_About this task_. Reproduce the data below in full. Nothing should differ from the original.

_Data block_.
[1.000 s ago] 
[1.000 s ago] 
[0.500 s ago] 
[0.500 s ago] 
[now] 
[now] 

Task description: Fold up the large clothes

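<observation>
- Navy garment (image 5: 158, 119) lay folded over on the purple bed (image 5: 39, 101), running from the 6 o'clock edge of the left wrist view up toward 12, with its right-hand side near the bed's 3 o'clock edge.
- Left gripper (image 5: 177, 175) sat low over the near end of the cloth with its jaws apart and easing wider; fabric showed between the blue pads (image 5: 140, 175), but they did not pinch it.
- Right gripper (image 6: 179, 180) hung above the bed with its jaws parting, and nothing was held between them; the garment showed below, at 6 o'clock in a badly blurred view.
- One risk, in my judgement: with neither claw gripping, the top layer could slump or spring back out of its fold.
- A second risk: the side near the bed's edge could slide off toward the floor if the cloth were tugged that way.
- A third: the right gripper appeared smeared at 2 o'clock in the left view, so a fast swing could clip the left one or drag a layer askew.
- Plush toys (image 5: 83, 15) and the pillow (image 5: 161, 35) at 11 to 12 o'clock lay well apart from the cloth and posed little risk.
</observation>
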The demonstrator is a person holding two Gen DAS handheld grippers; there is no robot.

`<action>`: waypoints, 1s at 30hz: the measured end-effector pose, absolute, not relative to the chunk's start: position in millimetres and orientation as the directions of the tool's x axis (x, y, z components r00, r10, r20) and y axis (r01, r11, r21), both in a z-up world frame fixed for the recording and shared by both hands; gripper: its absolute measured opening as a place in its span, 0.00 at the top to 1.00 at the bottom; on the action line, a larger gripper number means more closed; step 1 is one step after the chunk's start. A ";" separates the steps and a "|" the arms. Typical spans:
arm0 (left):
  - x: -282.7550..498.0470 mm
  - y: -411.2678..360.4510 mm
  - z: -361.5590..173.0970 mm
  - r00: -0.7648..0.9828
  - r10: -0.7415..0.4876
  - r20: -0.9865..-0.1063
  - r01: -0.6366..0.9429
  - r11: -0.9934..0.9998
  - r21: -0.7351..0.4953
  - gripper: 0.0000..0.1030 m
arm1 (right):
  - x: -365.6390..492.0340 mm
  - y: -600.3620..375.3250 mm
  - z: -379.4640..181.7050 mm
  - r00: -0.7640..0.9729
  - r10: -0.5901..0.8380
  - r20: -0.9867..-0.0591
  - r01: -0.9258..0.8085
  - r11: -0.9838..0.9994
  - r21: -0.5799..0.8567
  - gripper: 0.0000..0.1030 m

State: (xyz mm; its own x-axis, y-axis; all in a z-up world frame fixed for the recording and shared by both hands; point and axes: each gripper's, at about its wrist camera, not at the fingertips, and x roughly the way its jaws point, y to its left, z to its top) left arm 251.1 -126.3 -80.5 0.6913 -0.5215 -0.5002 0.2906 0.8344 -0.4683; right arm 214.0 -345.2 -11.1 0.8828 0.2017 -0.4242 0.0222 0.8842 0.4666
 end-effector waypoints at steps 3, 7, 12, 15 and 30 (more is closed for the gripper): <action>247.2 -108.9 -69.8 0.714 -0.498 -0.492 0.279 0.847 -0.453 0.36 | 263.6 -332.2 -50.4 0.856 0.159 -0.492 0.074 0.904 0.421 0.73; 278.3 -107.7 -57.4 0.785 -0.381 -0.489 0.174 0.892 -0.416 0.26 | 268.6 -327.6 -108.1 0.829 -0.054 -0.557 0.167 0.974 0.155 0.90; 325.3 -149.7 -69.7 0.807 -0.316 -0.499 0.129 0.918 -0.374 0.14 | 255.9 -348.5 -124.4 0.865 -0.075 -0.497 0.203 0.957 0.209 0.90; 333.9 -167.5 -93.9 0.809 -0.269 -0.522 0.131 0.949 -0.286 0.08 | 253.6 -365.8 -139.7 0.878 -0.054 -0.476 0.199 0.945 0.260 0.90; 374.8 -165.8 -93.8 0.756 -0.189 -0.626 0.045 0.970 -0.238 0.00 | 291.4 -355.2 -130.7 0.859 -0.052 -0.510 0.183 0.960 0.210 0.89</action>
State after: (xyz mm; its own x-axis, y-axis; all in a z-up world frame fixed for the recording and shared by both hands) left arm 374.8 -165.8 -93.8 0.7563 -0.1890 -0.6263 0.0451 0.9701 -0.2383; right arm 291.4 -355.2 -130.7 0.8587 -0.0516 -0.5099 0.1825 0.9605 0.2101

_Response below_.
[1.000 s ago] 
[1.000 s ago] 
[0.500 s ago] 
[0.500 s ago] 
[now] 
[now] 

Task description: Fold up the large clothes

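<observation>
- Navy garment (image 5: 158, 119) lay folded over on the purple bed (image 5: 39, 101), running from the 6 o'clock edge of the left wrist view up toward 12, with its right-hand side near the bed's 3 o'clock edge.
- Left gripper (image 5: 177, 175) sat low over the near end of the cloth with its jaws apart and easing wider; fabric showed between the blue pads (image 5: 140, 175), but they did not pinch it.
- Right gripper (image 6: 179, 180) hung above the bed with its jaws parting, and nothing was held between them; the garment showed below, at 6 o'clock in a badly blurred view.
- One risk, in my judgement: with neither claw gripping, the top layer could slump or spring back out of its fold.
- A second risk: the side near the bed's edge could slide off toward the floor if the cloth were tugged that way.
- A third: the right gripper appeared smeared at 2 o'clock in the left view, so a fast swing could clip the left one or drag a layer askew.
- Plush toys (image 5: 83, 15) and the pillow (image 5: 161, 35) at 11 to 12 o'clock lay well apart from the cloth and posed little risk.
</observation>
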The demonstrator is a person holding two Gen DAS handheld grippers; there is no robot.

`<action>`: waypoints, 1s at 30hz: the measured end-effector pose, absolute, not relative to the chunk's start: position in millimetres and orientation as the directions of the tool's x axis (x, y, z components r00, r10, r20) and y axis (r01, r11, r21), both in a z-up world frame fixed for the recording and shared by both hands; gripper: its absolute measured opening as a place in its span, 0.00 at the top to 1.00 at the bottom; on the action line, a larger gripper number means more closed; step 1 is one step after the chunk's start. A ";" separates the steps and a "|" the arms. Typical spans:
arm0 (left):
  - x: -282.7550..498.0470 mm
  - y: -411.2678..360.4510 mm
  - z: -361.5590..173.0970 mm
  - r00: -0.7648..0.9828
  - r10: -0.7415..0.4876
  - r20: -0.9865..-0.1063
  - r01: -0.6366..0.9429
  - r11: -0.9934..0.9998
  - r21: -0.7351..0.4953
  - gripper: 0.0000..0.1030 m
arm1 (right):
  - x: -365.6390..492.0340 mm
  - y: -600.3620..375.3250 mm
  - z: -379.4640..181.7050 mm
  - r00: -0.7640..0.9729
  - r10: -0.5901..0.8380
  - r20: -0.9867..-0.0591
  - r01: -0.9258..0.8085
  - r11: -0.9838..0.9994
  - r21: -0.5799..0.8567
  - gripper: 0.0000..0.1030 m

State: (xyz mm; its own x-axis, y-axis; all in a z-up world frame fixed for the recording and shared by both hands; point and axes: each gripper's, at about its wrist camera, not at the fingertips, and x roughly the way its jaws point, y to its left, z to its top) left arm 251.1 -126.3 -80.5 0.6913 -0.5215 -0.5002 0.2906 0.8344 -0.4683; right arm 214.0 -345.2 -11.1 0.8828 0.2017 -0.4242 0.0222 0.8842 0.4666
 end-effector waypoints at steps 3, 7, 12, 15 and 30 (more is closed for the gripper): <action>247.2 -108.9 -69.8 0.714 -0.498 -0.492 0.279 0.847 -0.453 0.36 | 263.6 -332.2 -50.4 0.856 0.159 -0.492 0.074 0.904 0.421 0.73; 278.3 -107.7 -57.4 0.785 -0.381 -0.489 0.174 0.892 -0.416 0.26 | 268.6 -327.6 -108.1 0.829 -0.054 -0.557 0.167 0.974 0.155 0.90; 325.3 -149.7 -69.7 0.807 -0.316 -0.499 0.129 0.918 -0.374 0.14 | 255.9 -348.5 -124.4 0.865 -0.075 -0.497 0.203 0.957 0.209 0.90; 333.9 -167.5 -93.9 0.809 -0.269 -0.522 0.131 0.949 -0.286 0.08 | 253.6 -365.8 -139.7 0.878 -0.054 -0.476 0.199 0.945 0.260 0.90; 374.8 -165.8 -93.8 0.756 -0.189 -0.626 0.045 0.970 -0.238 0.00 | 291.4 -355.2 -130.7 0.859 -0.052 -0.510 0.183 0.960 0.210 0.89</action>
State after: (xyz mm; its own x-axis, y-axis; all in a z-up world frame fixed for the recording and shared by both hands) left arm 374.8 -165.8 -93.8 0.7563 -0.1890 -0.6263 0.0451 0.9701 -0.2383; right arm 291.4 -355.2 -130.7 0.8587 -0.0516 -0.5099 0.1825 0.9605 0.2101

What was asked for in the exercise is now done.